Epic offered Sony $200 million for PlayStation PC games
Epic Games has been trying to convince Sony, Microsoft, and other publishers to bring their titles to the Epic Games Store and is willing to spend millions to do so.
A 222-page confidential document, filed as part of the Epic v. Apple trial, reveals a broad effort to compete with Steam during 2020 with free games, Fortnite promotions, and more. The document was originally created in September 2020 and was published and then quickly deleted last week.
The documents also show that Epic offered Sony $200 million for at least four first-party PlayStation games last year, ahead of a bigger push by Sony to bring more of its PlayStation games to PC. PC Gamer first reported on parts of this document last week, after a ResetEra forum thread detailed one of the slides. We have confirmed the document is real, and it contains lots of details around Epic’s efforts to improve its game store and compete with Steam.
It’s not clear if the Sony deal fell through for exclusivity, as Horizon Zero Dawn appeared on both Epic Game Store and Steam last year, with Days Gone arriving next week on both platforms. Epic Games has also been trying to convince Microsoft to bring its first-party games to the Epic Games Store. “Their PC Game Pass leader is against what we’re doing,” notes the document, and Microsoft is “effectively bidding against us for content.”
Microsoft first started distributing more of its games to Steam in 2019, but this Epic document appears to suggest that the Xbox maker has been talking to Valve about Xbox Game Pass on Steam. Rumors have suggested Valve is keen to get Game Pass on Steam, but nothing has been announced so far. Epic’s document notes that Xbox chief Phil Spencer “is meeting with Gabe at Valve occasionally,” in the same section that discusses Microsoft’s Xbox Game Pass efforts.
Epic has also been meeting with Riot Games, Activision / Blizzard, and EA in a bid to get more PC game content for its store. “League of Legends is a longshot,” admits Epic in the document, while also noting the deal to launch Tony Hawk’s Pro Skater 1 + 2 on the Epic Games Store could lead to more in the future.
Elsewhere in the document, it’s also revealed that Microsoft has apparently been requiring indie devs to agree to xCloud game streaming support to publish on Xbox. “Microsoft is using harsh language around the requirement,” claims Epic, noting that it’s “sign or be removed from Xbox.” We’ve reached out to Microsoft to comment on these claims. Other documents in the Epic v. Apple trial also detailed that Microsoft was proposing to reduce the cut it takes on PC game sales in exchange for xCloud streaming rights. That cut to 12 percent has been announced, but Microsoft has not revealed whether developers have to agree to grant streaming rights to the company.

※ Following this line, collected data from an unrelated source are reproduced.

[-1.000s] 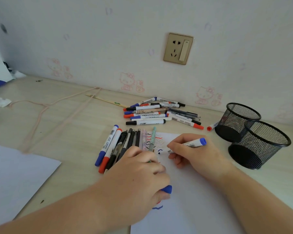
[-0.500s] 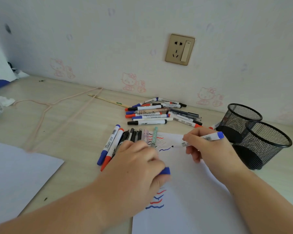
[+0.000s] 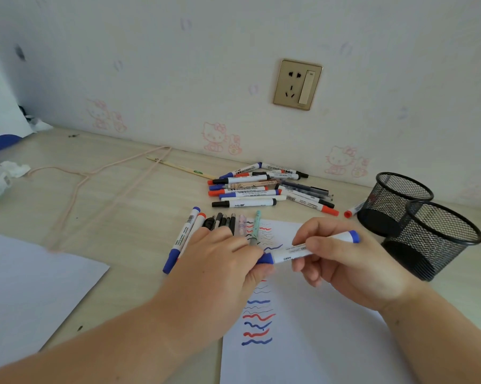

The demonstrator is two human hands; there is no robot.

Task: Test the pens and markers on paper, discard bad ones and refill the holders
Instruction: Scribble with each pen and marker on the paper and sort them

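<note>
My right hand [image 3: 347,261] grips a white marker [image 3: 297,252] with a blue end, lying across the test paper [image 3: 316,328]. My left hand [image 3: 222,261] pinches its blue cap [image 3: 264,258], which sits on the marker's tip. The paper carries several red, blue and black squiggles. A row of pens and markers [image 3: 206,231] lies side by side under and left of my left hand. A loose pile of markers [image 3: 261,187] lies farther back near the wall. Two black mesh holders [image 3: 433,239] stand at the right.
A second white sheet [image 3: 26,295] lies at the left. A pink clothes hanger [image 3: 95,187] and a wooden stick [image 3: 178,167] rest on the desk behind. Crumpled paper [image 3: 1,178] sits at the far left. A red-capped marker [image 3: 352,210] lies beside the rear holder.
My right hand stopped drawing a blue squiggle and lifted the marker off the paper. The two hands came together and the blue cap in my left hand now sits on the marker's tip.
</note>
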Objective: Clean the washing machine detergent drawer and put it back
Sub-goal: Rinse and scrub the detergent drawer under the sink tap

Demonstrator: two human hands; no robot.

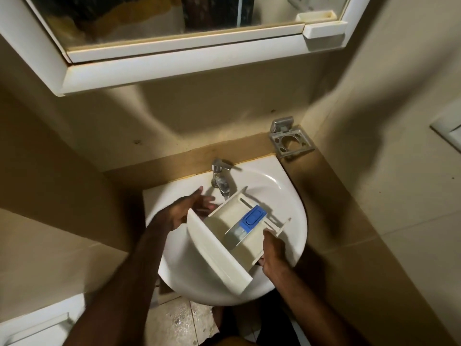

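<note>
The white detergent drawer (224,236) with a blue insert (251,218) is held tilted over the white corner sink (291,211). Its far end sits under the chrome tap (220,179), where water runs. My right hand (273,250) grips the drawer's right side wall near the front panel. Left of the drawer, by the tap, my left hand (184,208) hovers with fingers spread and nothing in it. I cannot tell whether it touches the drawer.
A mirror cabinet (174,58) hangs low over the sink. A metal holder (290,141) is fixed in the corner at the right. Beige walls close in on both sides. Wet floor tiles (179,320) show below the sink.
</note>
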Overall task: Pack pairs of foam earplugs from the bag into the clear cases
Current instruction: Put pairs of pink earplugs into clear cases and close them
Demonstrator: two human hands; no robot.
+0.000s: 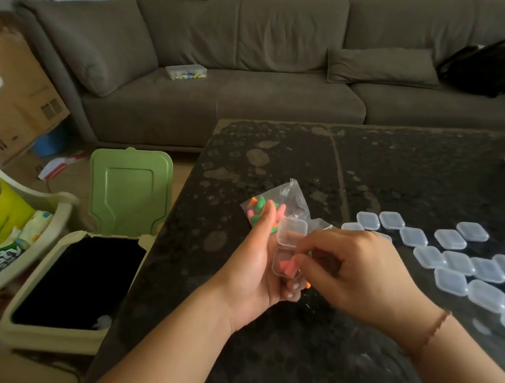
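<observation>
Now: seating a pair of pink earplugs in the base of an open clear case, hinged lid standing up toward the sofa. Left hand cupped under and around the case, fingers curled beneath it, thumb stretched up toward the bag. Right hand curled in from the right, fingertips pinching or pressing at the pink foam in the base; whether the plugs are already let go, impossible to tell. Bag of earplugs lying on the dark table just beyond the left thumb, clear plastic, orange, green and pink plugs inside, mouth crumpled upward.

To do the step well: keep the base level in the left palm so nothing rolls out. Lay both plugs flat and side by side, below the rim, no end poking over the edge. Press lightly only; foam springs back and could, judging by the shallow base, lift the lid. Then fold the lid down with a right fingertip and squeeze near the front edge until it catches. Check that no foam is trapped in the seam.

More closed clear cases spread over the table to the right, well apart from the bag; contents too small to tell. Green-lidded bin standing open on the floor at left.
</observation>
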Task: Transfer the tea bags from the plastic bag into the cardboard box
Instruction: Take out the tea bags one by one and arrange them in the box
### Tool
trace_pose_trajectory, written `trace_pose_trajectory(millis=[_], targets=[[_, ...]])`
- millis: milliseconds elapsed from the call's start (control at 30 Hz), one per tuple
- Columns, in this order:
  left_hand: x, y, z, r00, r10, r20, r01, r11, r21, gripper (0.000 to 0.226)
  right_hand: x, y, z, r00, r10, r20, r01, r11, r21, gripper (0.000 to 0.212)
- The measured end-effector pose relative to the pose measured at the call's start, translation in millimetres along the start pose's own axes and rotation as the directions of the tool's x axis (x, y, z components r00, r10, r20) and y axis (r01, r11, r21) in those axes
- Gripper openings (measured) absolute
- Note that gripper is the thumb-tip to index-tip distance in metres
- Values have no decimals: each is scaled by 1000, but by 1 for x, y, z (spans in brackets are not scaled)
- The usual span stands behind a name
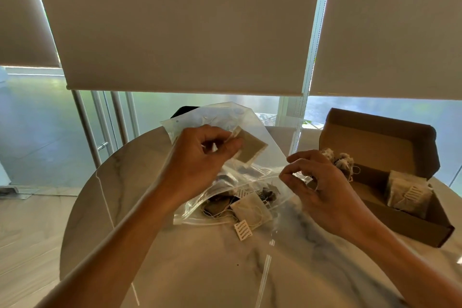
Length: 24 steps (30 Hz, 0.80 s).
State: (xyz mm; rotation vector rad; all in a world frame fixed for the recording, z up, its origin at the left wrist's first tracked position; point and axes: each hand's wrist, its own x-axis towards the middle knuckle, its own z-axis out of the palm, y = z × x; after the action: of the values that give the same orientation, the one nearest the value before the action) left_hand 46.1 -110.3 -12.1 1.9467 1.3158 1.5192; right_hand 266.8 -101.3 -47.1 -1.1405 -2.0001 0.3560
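Observation:
A clear plastic bag [260, 132] lies across the middle of the round marble table [175, 270], with several tea bags [252, 207] and their paper tags inside and at its mouth. My left hand [200, 157] is raised over the bag and pinches a flat brown tea bag [252, 147]. My right hand [322, 185] is to the right, its fingers pinching the bag's clear plastic edge, while crumpled tea bags [342, 161] show just behind its knuckles. The open cardboard box [400, 222] stands at the right with a few tea bags [407, 190] inside.
The box's lid [380, 137] stands upright behind it. A loose tag [243, 230] lies on the table in front of the plastic bag. Roller blinds and a glass wall are beyond the table's far edge. A dark object [182, 110] peeks out behind the bag.

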Motion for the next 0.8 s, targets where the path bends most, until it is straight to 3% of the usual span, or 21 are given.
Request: trace_pose_trajectory(millis=[200, 367, 433, 533, 800], targets=[[6, 17, 1, 1000, -29, 8, 30, 984, -177, 8, 0, 1, -7, 996, 62, 68, -64, 998, 28, 20], [8, 30, 7, 999, -23, 32, 30, 969, -244, 8, 1, -20, -8, 986, 92, 140, -119, 974, 193, 50], [10, 33, 13, 999, -20, 33, 28, 967, -254, 8, 2, -26, -2, 985, 38, 169, -72, 978, 196, 43], [14, 33, 18, 999, -34, 6, 34, 970, -242, 6, 1, -30, 2, 983, 0, 185, -44, 971, 235, 14], [18, 15, 18, 969, -196, -148, 134, 927, -349, 8, -15, -13, -25, 935, 99, 340, -166, 971, 174, 16]])
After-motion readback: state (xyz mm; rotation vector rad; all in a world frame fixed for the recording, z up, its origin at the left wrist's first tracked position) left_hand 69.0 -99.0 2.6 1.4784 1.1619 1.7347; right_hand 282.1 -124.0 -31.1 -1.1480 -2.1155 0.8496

The document shows how eager Epic was to attract top-selling games from Steam into the Epic Games Store. Epic identified an approximate $500 million revenue opportunity if all titles from competing platforms were available on its store. But out of the top 100 selling games on Steam in 2019, only 20 were available on the Epic Games Store.
“These existing Platinum, Gold, Silver, and Bronze titles not being on Epic Games Store is a glaring hole in our PC catalog,” admits Epic in the document. “It will be hard to move market share so long as they are not also at Epic Games Store.”
Epic obviously faces the challenge of convincing publishers and developers to bring games to its PC store, but free games have been the biggest draw. Other documents in Epic v. Apple revealed earlier this month that Epic spent at least $11.6 million on free games, and gained 5 million new users in return.
Epic has also been leveraging the popularity of Fortnite to bring more people to its store, with free cosmetics and campaigns to launch free games and raise awareness of the Epic Games Store. Rocket League also boosted the Epic Games Store numbers when it went free-to-play in September, with Epic employees celebrating bigger numbers on its own store than through Steam for launch day.
While Epic revealed in January 2020 that it has 100 million Epic Games Store users, its internal documents highlight how its monthly active user count changes when there are free games. In September 2019, the monthly active user count (excluding Fortnite) jumped to 10.2 million and then dropped to around 8 million until February 2020, when it jumped back up to 10.14 million when Farming Simulator 19 and Assassin’s Creed Syndicate were both free in the store. Epic made Grand Theft Auto V free in May 2020, and this caused the active user count to jump to a massive 45.4 million before dropping back down to 29.3 million the following month.